__THE PROBLEM__:
Please output every line of the material as it stands, without the pictures.

__DATA EXTRACT__:

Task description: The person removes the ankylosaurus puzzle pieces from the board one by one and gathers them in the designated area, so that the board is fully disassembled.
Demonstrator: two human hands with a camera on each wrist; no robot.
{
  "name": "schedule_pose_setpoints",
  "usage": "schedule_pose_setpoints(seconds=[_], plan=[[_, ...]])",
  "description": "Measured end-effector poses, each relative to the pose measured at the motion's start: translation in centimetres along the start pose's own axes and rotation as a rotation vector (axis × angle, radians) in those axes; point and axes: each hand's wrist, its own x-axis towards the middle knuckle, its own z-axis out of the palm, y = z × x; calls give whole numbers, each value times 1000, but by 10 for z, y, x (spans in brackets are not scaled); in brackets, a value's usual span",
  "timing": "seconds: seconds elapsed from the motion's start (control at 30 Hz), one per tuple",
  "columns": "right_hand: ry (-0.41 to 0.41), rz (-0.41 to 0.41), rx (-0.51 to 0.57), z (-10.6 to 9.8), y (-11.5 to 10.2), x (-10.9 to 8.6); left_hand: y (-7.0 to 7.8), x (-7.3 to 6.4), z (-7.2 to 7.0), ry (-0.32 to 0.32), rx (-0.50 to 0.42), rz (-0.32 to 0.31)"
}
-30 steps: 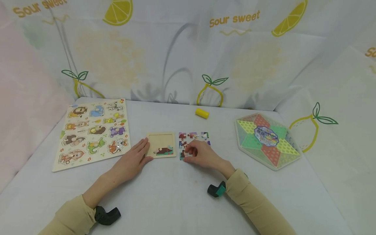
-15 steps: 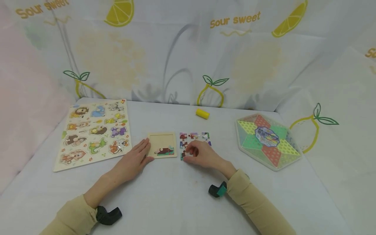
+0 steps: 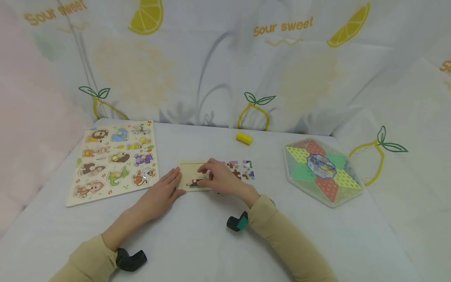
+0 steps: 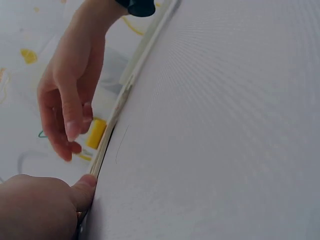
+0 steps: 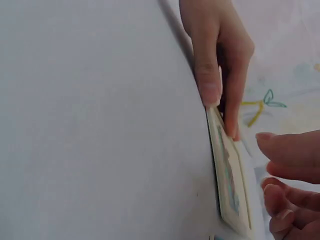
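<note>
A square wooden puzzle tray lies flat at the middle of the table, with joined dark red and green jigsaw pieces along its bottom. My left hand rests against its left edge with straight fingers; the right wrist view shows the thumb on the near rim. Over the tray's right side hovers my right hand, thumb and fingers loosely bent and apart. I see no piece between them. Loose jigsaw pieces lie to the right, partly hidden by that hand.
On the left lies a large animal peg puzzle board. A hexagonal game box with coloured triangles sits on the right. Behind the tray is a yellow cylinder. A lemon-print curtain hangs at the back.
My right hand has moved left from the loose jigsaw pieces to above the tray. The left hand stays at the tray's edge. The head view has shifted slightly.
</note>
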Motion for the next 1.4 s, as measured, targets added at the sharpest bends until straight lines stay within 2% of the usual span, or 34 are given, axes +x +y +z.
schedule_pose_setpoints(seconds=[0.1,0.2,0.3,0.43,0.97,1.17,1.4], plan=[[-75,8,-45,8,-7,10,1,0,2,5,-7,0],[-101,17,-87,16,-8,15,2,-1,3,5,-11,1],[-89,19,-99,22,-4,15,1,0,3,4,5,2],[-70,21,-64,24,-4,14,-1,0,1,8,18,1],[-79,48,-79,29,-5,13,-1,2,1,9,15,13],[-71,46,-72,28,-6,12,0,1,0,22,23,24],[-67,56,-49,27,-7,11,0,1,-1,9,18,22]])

__RESPONSE TO THE EXERCISE__:
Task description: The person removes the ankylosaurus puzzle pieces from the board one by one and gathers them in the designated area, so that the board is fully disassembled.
Demonstrator: two human hands with a camera on each wrist; no robot.
{
  "name": "schedule_pose_setpoints",
  "usage": "schedule_pose_setpoints(seconds=[_], plan=[[_, ...]])",
  "description": "Measured end-effector poses, each relative to the pose measured at the motion's start: translation in centimetres along the start pose's own axes and rotation as a rotation vector (axis × angle, radians) in those axes; point and axes: each hand's wrist, its own x-axis towards the middle knuckle, its own z-axis out of the palm, y = z × x; calls give whole numbers, each value times 1000, but by 10 for z, y, x (spans in brackets are not scaled); in brackets, a value's usual span",
  "timing": "seconds: seconds elapsed from the motion's start (control at 30 Hz), one per tuple",
  "columns": "right_hand: ry (-0.41 to 0.41), rz (-0.41 to 0.41), rx (-0.51 to 0.57), z (-10.6 to 9.8), y (-11.5 to 10.2), x (-10.9 to 8.6); left_hand: y (-7.0 to 7.8), x (-7.3 to 6.4), z (-7.2 to 7.0), ry (-0.32 to 0.32), rx (-0.50 to 0.42), rz (-0.32 to 0.31)"
}
-30 steps: 
-15 steps: 
+0 steps: 
+0 steps: 
+0 steps: 
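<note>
A square wooden puzzle tray lies flat at the middle of the table, with joined dark red and green jigsaw pieces along its bottom. My left hand rests against its left edge with straight fingers; the right wrist view shows the thumb on the near rim. Over the tray's right side hovers my right hand, thumb and fingers loosely bent and apart. I see no piece between them. Loose jigsaw pieces lie to the right, partly hidden by that hand.
On the left lies a large animal peg puzzle board. A hexagonal game box with coloured triangles sits on the right. Behind the tray is a yellow cylinder. A lemon-print curtain hangs at the back.
My right hand has moved left from the loose jigsaw pieces to above the tray. The left hand stays at the tray's edge. The head view has shifted slightly.
</note>
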Motion for the next 1.4 s, as measured, targets added at the sharpest bends until straight lines stay within 2% of the usual span, or 34 are given, axes +x +y +z.
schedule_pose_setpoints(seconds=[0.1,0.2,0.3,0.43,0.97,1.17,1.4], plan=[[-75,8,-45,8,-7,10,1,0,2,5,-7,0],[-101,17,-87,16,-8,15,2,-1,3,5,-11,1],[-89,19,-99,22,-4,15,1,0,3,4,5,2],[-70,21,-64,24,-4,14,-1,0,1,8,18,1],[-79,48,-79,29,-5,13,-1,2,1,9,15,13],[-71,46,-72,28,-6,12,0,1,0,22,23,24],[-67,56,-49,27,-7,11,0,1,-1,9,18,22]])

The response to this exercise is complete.